Uma avaliação destruidora
Um país não se torna mais desenvolvido deitando fora metade da sua ciência e tecnologia.
Descobriu-se que havia uma quota escondida no contrato entre a FCT (ordenante) e a European Science Foundation (executante): 50 por cento dos centros eram à partida para abater, de acordo com uma teoria que foi anunciada como sendo uma “poda” (está visto que nada sabem da poda, ninguém poda um pomar abatendo pela raiz metade das árvores ricas em frutos). Descobriu-se também, conhecidos os avaliadores e as classificações por eles atribuídas, que as regras da FCT tinham sido alteradas por ela própria a meio do processo, diminuindo drasticamente o número de avaliadores, o que fez com que haja em muitos casos notas dadas, de um modo necessariamente arbitrário, por não especialistas.
Os investigadores, habituados à competência e ao rigor, não aceitam esta bambochata, que vai causar uma razia sem precedentes num sistema que tão boas provas tem dado até agora, estando num caminho ascensional para a média europeia. O Conselho de Laboratórios Associados, que reúne mais de 2500 cientistas dos maiores e melhores laboratórios, pronunciou-se contra. As Sociedades Portuguesas de Física, Química, Matemática e Filosofia pronunciaram-se contra. A Comissão Nacional de Matemática, que integra todos os centros desta área, pronunciou-se contra. Os Reitores, pronunciaram-se contra. O Reitor da Universidade de Lisboa, de longe a maior do país e também a melhor a avaliar pelo último ranking de Xangai, foi particularmente demolidor. Os sindicatos dos professores e investigadores pronunciaram-se contra. A associação nacional de bolseiros pronunciou-se contra. Até os próprios Conselhos Científicos da FCT se revelaram críticos.
Todos estarão contra esta “avaliação”? Não. O imunologista jubilado António Coutinho, pai assumido da “teoria da poda”, revelou-se num artigo do Expresso a favor, afirmando entre outros dislates que muitos professores universitários tinham era de ensinar, abandonando a investigação que não estaria ao alcance deles mas sim e apenas de grandes mentes. Só há um pequeno problema: ele não é inteiramente isento, pois, além de mentor do abate, é o coordenador do Conselho Nacional de Ciência e Tecnologia, órgão presidido por Pedro Passos Coelho e, portanto, comprometido com a política do governo.
O processo continua a decorrer e a causar estragos na reputação do país: a revista Physics Today da Sociedade Americana de Física acaba de dedicar, facto inédito, duas páginas à maior crise da ciência portuguesa.
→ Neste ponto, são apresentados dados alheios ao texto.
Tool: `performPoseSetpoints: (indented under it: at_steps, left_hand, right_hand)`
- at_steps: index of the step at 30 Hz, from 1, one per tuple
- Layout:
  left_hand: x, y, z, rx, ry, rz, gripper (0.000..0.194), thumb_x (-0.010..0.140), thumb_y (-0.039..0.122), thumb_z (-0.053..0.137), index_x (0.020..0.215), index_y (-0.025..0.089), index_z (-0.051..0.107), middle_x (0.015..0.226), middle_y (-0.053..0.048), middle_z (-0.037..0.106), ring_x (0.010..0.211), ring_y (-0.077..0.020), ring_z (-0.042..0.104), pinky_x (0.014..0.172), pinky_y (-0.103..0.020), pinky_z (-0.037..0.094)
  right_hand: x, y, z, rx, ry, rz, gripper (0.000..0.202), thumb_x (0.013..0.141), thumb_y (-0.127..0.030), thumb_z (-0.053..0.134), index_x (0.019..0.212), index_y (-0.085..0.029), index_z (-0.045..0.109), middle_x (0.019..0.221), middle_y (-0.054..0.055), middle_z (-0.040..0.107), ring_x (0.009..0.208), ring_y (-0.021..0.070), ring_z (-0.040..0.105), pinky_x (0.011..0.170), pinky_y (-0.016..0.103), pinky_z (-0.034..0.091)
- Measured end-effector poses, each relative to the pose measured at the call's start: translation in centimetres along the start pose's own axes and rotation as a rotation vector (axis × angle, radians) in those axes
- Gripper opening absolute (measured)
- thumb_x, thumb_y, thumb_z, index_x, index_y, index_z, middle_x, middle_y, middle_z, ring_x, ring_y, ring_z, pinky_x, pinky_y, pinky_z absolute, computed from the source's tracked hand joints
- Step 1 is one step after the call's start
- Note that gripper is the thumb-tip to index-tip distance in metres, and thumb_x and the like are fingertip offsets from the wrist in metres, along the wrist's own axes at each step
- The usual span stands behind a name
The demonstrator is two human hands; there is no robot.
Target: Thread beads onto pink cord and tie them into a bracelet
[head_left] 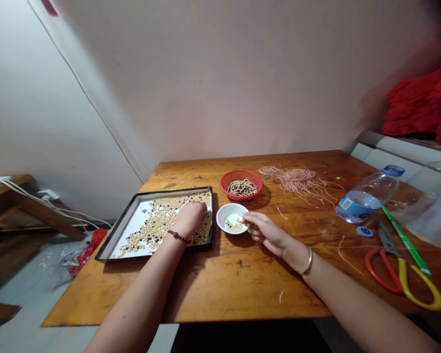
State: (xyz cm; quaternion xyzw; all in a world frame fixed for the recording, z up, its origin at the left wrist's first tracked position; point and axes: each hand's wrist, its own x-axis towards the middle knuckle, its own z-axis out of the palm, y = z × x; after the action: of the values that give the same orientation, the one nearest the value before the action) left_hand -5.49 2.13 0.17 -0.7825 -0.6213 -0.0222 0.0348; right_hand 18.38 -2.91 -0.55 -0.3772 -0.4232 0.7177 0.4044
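A black-edged tray (113,241) with a white lining holds many cream beads (158,215) and some dark ones. My left hand (191,218), a beaded bracelet on its wrist, is over the tray's right part with fingers curled down; whatever is at its fingertips is hidden. To the right of the tray stands a small white bowl (222,214) with some cream and coloured beads inside. At the bowl's right rim is my right hand (266,232), its fingers pinched together on something too small to name.
Behind the bowl sits a red basket (241,174) of strung beads. Pinkish cord (297,181) lies loosely to its right. Further right are a water bottle (369,196), a blue cap (364,231), scissors (384,267) and a green strip (406,240).
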Motion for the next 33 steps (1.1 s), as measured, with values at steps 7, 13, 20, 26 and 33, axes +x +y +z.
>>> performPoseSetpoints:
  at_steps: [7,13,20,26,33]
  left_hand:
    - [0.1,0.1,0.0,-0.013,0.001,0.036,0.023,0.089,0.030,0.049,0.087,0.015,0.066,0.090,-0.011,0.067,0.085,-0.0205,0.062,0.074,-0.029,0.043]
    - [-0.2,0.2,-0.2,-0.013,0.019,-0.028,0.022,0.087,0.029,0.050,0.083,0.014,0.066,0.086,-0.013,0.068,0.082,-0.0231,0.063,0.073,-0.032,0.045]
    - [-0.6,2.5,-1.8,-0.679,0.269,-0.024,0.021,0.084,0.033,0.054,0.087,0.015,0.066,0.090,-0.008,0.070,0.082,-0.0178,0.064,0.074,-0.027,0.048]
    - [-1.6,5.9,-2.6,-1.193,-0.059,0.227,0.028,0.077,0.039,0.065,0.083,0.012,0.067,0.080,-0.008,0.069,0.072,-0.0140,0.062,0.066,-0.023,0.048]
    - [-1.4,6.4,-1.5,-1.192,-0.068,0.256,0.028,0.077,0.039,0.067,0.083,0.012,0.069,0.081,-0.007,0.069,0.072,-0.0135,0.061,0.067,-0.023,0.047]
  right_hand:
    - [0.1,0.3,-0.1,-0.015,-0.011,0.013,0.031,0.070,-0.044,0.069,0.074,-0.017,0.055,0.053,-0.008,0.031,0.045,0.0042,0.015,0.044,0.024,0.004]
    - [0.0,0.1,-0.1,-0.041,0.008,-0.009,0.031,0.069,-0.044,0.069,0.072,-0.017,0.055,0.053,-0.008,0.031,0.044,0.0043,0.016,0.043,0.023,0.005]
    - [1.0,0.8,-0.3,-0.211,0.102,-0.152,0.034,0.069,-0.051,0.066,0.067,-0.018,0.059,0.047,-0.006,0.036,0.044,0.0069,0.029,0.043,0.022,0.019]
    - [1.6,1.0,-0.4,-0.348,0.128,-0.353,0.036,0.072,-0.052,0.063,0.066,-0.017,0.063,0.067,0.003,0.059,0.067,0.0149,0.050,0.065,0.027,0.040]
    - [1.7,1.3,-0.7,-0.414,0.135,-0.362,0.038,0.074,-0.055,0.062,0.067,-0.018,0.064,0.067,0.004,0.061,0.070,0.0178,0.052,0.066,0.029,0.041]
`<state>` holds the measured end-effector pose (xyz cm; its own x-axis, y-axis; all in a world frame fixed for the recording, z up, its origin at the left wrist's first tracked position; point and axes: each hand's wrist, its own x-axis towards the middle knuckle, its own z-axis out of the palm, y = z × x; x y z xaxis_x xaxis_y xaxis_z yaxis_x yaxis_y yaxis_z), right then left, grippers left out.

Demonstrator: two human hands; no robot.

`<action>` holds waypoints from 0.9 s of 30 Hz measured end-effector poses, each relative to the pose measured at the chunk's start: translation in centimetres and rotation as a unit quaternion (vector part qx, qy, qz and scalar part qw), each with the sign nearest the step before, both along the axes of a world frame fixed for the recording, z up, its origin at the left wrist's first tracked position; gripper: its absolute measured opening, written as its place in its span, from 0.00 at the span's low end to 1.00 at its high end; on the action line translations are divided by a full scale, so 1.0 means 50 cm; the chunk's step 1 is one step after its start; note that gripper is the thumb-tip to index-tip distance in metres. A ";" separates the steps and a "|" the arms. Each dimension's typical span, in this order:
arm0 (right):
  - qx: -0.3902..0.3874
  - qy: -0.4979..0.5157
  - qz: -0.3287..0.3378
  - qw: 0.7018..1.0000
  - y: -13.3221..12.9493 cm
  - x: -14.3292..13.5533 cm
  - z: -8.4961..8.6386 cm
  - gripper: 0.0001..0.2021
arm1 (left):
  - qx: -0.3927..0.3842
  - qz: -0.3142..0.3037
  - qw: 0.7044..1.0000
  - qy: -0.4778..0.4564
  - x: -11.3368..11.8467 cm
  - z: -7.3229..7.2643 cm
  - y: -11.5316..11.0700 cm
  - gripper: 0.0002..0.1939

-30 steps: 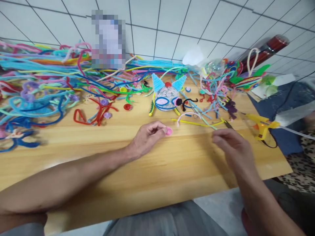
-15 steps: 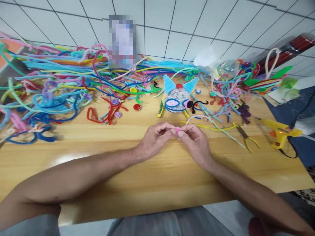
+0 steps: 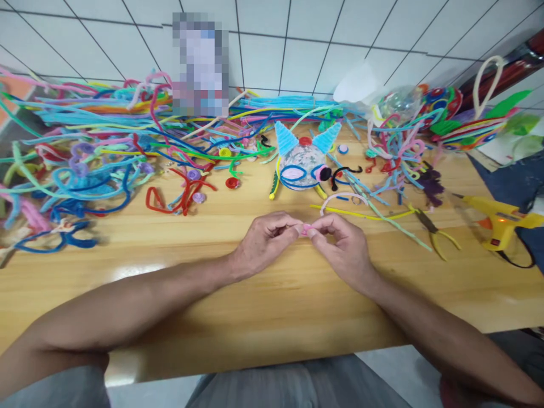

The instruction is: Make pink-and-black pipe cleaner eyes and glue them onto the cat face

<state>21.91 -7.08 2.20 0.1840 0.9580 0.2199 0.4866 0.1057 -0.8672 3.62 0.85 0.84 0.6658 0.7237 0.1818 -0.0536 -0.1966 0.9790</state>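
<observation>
Both hands meet over the middle of the table, pinching a small pink coil [image 3: 306, 228] that looks like wound pipe cleaner. My left hand [image 3: 272, 238] grips its left side between thumb and fingers. On its right side, my right hand [image 3: 340, 243] is closed the same way. Fingertips cover much of the coil. Just beyond the hands stands a round animal-like figure [image 3: 300, 164] with light-blue pointed ears, blue-outlined pink eye shapes and a pink-and-black snout. A pale pink pipe cleaner [image 3: 346, 195] curves behind my right hand, near a yellow pipe cleaner [image 3: 365, 215].
Tangled pipe cleaners [image 3: 93, 164] cover the table's left and back. Red pieces [image 3: 187, 195] lie left of the figure. To the right are pliers [image 3: 436, 232] with yellow handles, a yellow glue gun [image 3: 499, 221] with a lit light, and a colourful decorated piece [image 3: 471, 136].
The view has shifted slightly, so the tools at right appear farther right. Both hands still hold the pink coil, which looks turned a little flatter.
</observation>
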 end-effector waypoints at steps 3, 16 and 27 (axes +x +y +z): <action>0.006 -0.013 0.003 1.000 0.000 0.002 0.000 0.05 | -0.011 -0.003 1.000 -0.012 0.001 0.002 0.001 0.10; 0.015 -0.031 0.011 0.999 -0.004 0.007 0.000 0.06 | 0.010 -0.013 1.000 -0.008 0.002 -0.005 0.002 0.09; 0.003 -0.033 0.004 0.999 -0.007 0.009 -0.005 0.06 | 0.080 -0.007 0.996 0.044 0.000 -0.006 -0.001 0.11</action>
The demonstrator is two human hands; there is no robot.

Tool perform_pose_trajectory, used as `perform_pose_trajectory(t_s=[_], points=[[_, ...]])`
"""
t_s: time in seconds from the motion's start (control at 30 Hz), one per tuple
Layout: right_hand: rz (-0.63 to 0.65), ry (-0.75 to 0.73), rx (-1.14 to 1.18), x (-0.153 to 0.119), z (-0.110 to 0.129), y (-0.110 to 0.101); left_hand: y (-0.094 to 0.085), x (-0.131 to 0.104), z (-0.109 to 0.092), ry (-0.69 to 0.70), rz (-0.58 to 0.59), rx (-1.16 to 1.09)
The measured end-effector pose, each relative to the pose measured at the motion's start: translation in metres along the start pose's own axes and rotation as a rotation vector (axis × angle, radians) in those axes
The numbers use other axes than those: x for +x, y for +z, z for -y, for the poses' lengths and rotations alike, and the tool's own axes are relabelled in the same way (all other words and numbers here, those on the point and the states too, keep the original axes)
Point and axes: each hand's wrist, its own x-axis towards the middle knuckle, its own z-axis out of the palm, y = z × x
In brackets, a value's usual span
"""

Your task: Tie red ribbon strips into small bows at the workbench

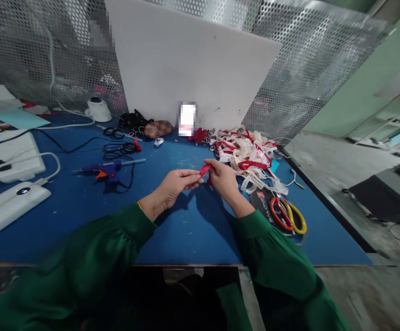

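A small piece of red ribbon [205,170] is held between my two hands above the middle of the blue table [182,243]. My left hand [176,186] pinches its left end between thumb and fingertips. From the other side, the fingers of my right hand [223,180] close on the ribbon, and a bit of red shows below them. Just beyond my right hand lies a loose heap of white and red ribbon strips [244,151]. A blue glue gun [105,170] rests on its side to the left of my hands.
Scissors with red and yellow handles [289,216] lie on a black mat at right. A lit phone [187,119] leans on the white board [193,59]. Left are a checked pouch [158,128], black cables [119,149], a white power strip [17,156] and a white device [14,207].
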Motion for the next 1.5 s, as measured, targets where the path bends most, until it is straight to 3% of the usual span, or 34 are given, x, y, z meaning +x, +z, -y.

E na comunidade científica: por exemplo, Paulo Veríssimo, um professor sénior de Informática da Universidade de Lisboa, de um centro chumbado, fartou-se e fez as malas para emigrar, tal como alguns bons jogadores de futebol no fim do período de transferências. Para montar o seu grupo, a Universidade do Luxemburgo dá-lhe cinco milhões de euros, quase tanto como os seis milhões que a FCT quer atribuir como “bodo aos pobres”, uma esmola piedosa, para dividir pelos 154 centros condenados.
Além de Coutinho ninguém mais acredita em Miguel Seabra, Presidente da FCT, ou em Nuno Crato, que, como disse o jornalista Nicolau Santos do Expresso, pode ficar conhecido como “science killer”. Executar sumariamente metade dos centros de investigação é algo que nunca pensei que ele fosse capaz. A nossa ciência estava a crescer, mas “fogo amigo” está a dizimar metade das tropas. O pretexto de que nem todos são excelentes é ridículo: há algum país onde todos o possam ser? Essa é aliás a característica da excelência, só alguns o podem ser, mas para o serem precisam de outros. Chamar medíocres aos que não são excelentes, como faz Coutinho, denota uma visão distorcida do mundo.
Os países precisam de ciência e da tecnologia para se desenvolverem. Portugal precisa de aproveitar bem os recursos que tem nesta área. Como país pequeno precisa de aproveitar da forma mais eficiente os seus recursos humanos. Para isso é necessário proceder a uma distribuição inteligente do financiamento, vendo onde é que o investimento de um euro terá o maior retorno. Ao concentrar praticamente todo o financiamento em apenas metade das unidades de investigação, o retorno pode revelar-se bem inferior ao que seria obtido investindo também nalgumas das outras unidades, cujo trabalho meritório está à vista. Um país não se torna mais desenvolvido deitando fora metade da sua ciência e tecnologia, desprezando anos de investimento feito com o dinheiro dos contribuintes, ainda por cima por um processo repleto de irregularidades. Não seria mais útil, para nos tornarmos mais desenvolvidos, deitar fora metade do governo?